If you’re under thirty, chances are your parents gave you a long talk about what real hard work means. While we can’t speak for everyone here, the science is pretty clear — there seems to be no difference in work ethic across generations.
There’s no denying that we can find perceptual gaps in attitudes or thinking between every generation. “Don’t trust anyone over 30” was the motto of the hippie counterculture, today’s baby boomers.
These ideological rifts between generations naturally lead to misunderstandings which may translate to the workplace. You’ll hear human resource managers say that baby boomers are more goal orientated and competitive while generation Y-ers and Millennials are more technology savvy, better at problem solving and teamwork. Is this narrative actually rooted in reality?
Keith Zabel of Wayne State University did not delve too much into ideological differences across generations but instead focused on studying work ethic. He and colleagues analyzed 77 different studies comprising 105 distinct measurements of work ethic to verify whether the popular stereotype of harder working generations is true.
“Given that Baby Boomers, Generation X, and Millennial generations will continue working together for decades, it is of vital importance to determine whether generational differences exist in the Protestant work ethic (PWE) endorsement, an important enabler of twenty-first-century skill development,” the authors of the paper wrote in the Journal of Business and Psychology.
The Protestant work ethic is an interdisciplinary concept which states that hard work, discipline, and frugality are the result of a person’s values espoused by the Protestant faith.
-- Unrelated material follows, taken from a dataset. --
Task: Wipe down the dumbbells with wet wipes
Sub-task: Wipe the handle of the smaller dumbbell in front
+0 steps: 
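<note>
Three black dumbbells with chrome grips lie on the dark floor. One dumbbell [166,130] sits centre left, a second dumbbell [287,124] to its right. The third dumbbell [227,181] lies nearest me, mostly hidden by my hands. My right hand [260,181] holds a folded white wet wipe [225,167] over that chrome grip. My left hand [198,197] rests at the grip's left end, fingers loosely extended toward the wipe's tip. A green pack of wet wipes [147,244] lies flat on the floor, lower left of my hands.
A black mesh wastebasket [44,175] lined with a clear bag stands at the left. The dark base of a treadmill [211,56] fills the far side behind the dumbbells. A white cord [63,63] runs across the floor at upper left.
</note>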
That’s in contrast to the focus upon religious attendance, confession, and ceremonial sacrament in the Roman Catholic tradition. Some Americans might know this by the Puritan work ethic, mainly due to its prevalence among the Puritans.
Max Weber, an eminent German philosopher and sociologist famously argued in 1958 that the PWE, characterized by the disdain of leisure activities and a strong belief in the importance of hard work, was mainly responsible for the prosperous economic boom in Europe and the United States at the turn of the last century. Yet the analysis revealed no significant differences in work ethics among different generations.
“The finding that generational differences in the Protestant work ethic do not exist suggests that organizational initiatives aimed at changing talent management strategies and targeting them for the ‘very different’ millennial generation may be unwarranted and not a value added activity,” Zabel said in a news release.
“Human resource-related organizational interventions aimed at building 21st century skills should therefore not be concerned with generational differences in Protestant work ethic as part of the intervention.”